### Required action:
Apart from the pictures, every line below is to be set down exactly.

### Supplied material:
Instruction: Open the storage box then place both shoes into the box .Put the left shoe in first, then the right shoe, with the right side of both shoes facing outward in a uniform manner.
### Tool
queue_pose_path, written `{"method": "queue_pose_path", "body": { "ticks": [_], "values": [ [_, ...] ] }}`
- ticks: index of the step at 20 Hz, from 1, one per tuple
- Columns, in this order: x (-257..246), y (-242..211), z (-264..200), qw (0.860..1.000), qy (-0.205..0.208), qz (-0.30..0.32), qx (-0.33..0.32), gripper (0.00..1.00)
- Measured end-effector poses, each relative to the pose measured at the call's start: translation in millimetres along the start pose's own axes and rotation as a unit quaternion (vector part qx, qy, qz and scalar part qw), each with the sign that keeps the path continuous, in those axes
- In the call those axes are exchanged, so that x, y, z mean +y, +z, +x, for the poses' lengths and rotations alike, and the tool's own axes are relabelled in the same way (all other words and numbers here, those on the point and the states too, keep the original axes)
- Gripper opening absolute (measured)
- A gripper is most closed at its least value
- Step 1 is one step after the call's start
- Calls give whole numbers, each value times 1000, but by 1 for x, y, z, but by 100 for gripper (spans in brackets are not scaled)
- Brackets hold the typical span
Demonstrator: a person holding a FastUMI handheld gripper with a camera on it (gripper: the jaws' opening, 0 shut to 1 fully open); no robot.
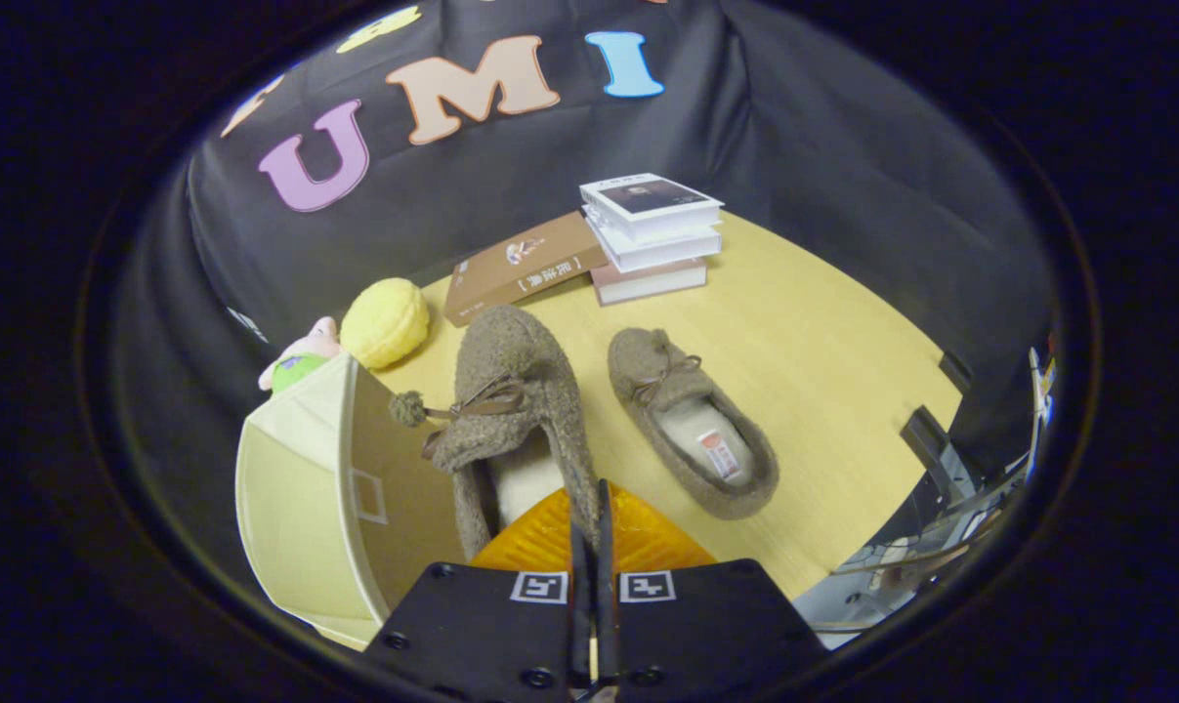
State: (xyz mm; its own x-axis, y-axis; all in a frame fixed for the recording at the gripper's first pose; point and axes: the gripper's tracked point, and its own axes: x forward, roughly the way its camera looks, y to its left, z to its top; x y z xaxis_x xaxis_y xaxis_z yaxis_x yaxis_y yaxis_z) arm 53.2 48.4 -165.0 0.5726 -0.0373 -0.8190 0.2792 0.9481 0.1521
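Note:
My gripper [589,532] is shut on the side wall of a fuzzy brown shoe [516,391], pinching its rim near the heel. This shoe has a bow and a pompom, points away from me and hangs close beside the cream storage box [291,488]. The box stands to the left of the fingers with its tan inside [403,478] facing the shoe. The second matching shoe [692,425] lies flat on the yellow table [823,342], just right of the held one, its pale insole showing.
Beyond the shoes are a stack of books [652,234] and a brown book [521,268] lying flat. A yellow plush ball [386,322] and a pink and green toy [301,361] sit behind the box. Black clamps [926,434] mark the table's right edge.

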Motion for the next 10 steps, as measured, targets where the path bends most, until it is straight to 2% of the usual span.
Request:
{"method": "queue_pose_path", "body": {
  "ticks": [7,10],
  "values": [
    [11,16,-23,999,-12,-41,-13,6],
    [35,27,-27,999,13,-44,-21,6]
  ]
}}
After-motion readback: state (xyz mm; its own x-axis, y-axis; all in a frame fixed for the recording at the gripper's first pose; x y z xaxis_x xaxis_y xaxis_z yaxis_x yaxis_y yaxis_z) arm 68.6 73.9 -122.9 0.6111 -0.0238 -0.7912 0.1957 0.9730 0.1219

### Solution to this problem:
Instruction: Open the storage box then place both shoes into the box .Put the left shoe in first, then the right shoe, with the right side of both shoes facing outward in a uniform manner.
### Tool
queue_pose_path, written `{"method": "queue_pose_path", "body": { "ticks": [_], "values": [ [_, ...] ] }}`
- ticks: index of the step at 20 Hz, from 1, one per tuple
- Columns, in this order: x (-257..246), y (-242..211), z (-264..200), qw (0.860..1.000), qy (-0.205..0.208), qz (-0.30..0.32), qx (-0.33..0.32), gripper (0.00..1.00)
- Measured end-effector poses, each relative to the pose measured at the call's start: translation in millimetres along the start pose's own axes and rotation as a unit quaternion (vector part qx, qy, qz and scalar part qw), each with the sign that keeps the path continuous, in those axes
- In the call those axes are exchanged, so that x, y, z mean +y, +z, +x, for the poses' lengths and rotations alike, and the tool's own axes are relabelled in the same way (all other words and numbers here, those on the point and the states too, keep the original axes)
- Gripper opening absolute (measured)
- A gripper is most closed at its least value
- Step 1 is one step after the call's start
- Calls give whole numbers, each value times 1000, but by 1 for x, y, z, but by 100 for gripper (spans in brackets are not scaled)
- Brackets hold the typical span
Demonstrator: a person holding a FastUMI handheld gripper with a camera on it (gripper: the jaws' opening, 0 shut to 1 fully open); no robot.
State: (xyz mm; its own x-axis, y-axis; all in a frame fixed for the recording at the gripper's first pose; point and axes: the gripper's tracked point, and its own axes: x forward, roughly the way its camera looks, y to its left, z to its top; x y z xaxis_x xaxis_y xaxis_z yaxis_x yaxis_y yaxis_z) arm 53.2 48.4 -165.0 0.5726 -0.0373 -0.8190 0.2792 0.9481 0.1521
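Note:
My gripper [589,532] is shut on the side wall of a fuzzy brown shoe [516,391], pinching its rim near the heel. This shoe has a bow and a pompom, points away from me and hangs close beside the cream storage box [291,488]. The box stands to the left of the fingers with its tan inside [403,478] facing the shoe. The second matching shoe [692,425] lies flat on the yellow table [823,342], just right of the held one, its pale insole showing.
Beyond the shoes are a stack of books [652,234] and a brown book [521,268] lying flat. A yellow plush ball [386,322] and a pink and green toy [301,361] sit behind the box. Black clamps [926,434] mark the table's right edge.
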
Motion for the next 10 steps, as measured, targets where the path bends most, until it is straight to 2% of the usual span.
Request:
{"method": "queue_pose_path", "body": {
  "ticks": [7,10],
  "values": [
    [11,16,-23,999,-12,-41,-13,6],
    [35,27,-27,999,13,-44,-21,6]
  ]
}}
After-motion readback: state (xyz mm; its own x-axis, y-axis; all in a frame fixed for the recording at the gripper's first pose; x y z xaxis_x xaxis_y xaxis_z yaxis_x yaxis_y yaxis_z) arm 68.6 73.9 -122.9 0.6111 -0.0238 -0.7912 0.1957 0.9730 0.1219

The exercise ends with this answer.